DIRECTIONS - Copy word for word, please, the lines of the entries below running from the one containing "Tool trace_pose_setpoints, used" to the one containing "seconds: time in", both ends included.

Dataset excerpts
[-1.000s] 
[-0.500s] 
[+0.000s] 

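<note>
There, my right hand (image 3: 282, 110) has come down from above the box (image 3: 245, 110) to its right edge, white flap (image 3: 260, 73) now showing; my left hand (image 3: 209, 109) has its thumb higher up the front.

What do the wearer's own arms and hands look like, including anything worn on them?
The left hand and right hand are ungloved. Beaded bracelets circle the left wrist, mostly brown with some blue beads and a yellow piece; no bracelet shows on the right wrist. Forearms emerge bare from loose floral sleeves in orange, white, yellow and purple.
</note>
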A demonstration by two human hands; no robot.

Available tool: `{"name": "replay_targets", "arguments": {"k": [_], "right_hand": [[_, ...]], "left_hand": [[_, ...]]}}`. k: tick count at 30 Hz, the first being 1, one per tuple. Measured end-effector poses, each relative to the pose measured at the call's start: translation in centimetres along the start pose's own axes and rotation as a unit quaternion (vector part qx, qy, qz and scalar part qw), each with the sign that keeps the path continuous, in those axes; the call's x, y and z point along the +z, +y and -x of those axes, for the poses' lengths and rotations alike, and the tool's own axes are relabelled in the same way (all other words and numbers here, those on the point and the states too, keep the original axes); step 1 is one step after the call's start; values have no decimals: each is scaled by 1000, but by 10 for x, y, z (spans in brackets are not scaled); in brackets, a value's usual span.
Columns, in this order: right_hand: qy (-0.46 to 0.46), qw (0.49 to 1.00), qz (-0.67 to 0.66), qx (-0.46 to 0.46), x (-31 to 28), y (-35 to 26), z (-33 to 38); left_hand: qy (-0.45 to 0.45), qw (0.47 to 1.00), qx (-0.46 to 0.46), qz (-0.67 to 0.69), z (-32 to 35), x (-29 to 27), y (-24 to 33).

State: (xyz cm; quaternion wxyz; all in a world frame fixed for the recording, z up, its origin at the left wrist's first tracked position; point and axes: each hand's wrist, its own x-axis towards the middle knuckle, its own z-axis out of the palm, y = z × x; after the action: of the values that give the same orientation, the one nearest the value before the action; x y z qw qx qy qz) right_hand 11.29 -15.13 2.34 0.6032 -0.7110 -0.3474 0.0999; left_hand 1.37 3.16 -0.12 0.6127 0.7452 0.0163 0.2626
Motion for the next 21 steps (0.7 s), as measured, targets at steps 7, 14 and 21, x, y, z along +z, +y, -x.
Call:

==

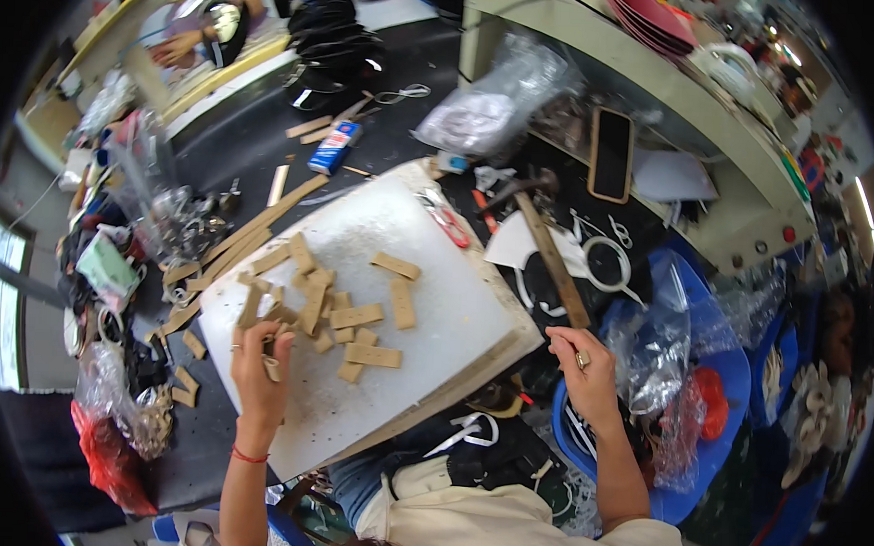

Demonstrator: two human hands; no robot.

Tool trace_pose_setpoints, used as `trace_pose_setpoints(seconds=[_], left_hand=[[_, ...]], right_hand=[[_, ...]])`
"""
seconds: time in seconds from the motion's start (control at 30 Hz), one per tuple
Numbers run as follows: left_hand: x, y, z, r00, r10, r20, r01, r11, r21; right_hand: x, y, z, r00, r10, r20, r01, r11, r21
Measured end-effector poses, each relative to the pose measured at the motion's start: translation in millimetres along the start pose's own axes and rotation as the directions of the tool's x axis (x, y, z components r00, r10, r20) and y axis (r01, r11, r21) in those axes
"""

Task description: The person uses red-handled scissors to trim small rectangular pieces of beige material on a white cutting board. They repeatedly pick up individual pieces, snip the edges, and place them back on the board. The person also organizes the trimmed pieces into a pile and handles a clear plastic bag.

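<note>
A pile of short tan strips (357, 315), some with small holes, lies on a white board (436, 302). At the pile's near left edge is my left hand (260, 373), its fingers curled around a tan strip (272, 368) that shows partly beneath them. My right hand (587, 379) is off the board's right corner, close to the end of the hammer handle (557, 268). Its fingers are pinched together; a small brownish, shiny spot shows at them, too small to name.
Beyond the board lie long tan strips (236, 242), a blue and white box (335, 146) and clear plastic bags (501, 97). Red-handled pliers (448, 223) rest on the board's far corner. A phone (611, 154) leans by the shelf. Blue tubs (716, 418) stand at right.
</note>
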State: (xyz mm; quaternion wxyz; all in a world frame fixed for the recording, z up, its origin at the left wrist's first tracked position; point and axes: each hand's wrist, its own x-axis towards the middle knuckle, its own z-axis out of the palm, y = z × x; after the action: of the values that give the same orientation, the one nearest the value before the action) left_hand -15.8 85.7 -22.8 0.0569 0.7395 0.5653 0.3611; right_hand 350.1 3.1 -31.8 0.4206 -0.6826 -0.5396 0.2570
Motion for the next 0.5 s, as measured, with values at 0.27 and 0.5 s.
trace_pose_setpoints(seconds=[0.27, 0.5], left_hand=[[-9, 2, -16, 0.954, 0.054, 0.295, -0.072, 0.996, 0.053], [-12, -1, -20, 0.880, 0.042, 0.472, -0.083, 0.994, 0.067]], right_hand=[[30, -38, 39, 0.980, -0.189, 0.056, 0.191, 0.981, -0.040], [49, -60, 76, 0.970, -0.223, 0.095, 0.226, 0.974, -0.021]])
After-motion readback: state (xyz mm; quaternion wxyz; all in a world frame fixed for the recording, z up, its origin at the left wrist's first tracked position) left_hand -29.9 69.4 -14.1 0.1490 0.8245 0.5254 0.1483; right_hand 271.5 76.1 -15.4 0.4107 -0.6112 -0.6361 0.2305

RESPONSE TO THE TASK -
Tool trace_pose_setpoints, used as `trace_pose_setpoints(seconds=[_], left_hand=[[_, ...]], right_hand=[[_, ...]])`
"""
seconds: time in seconds from the motion's start (control at 30 Hz), one per tuple

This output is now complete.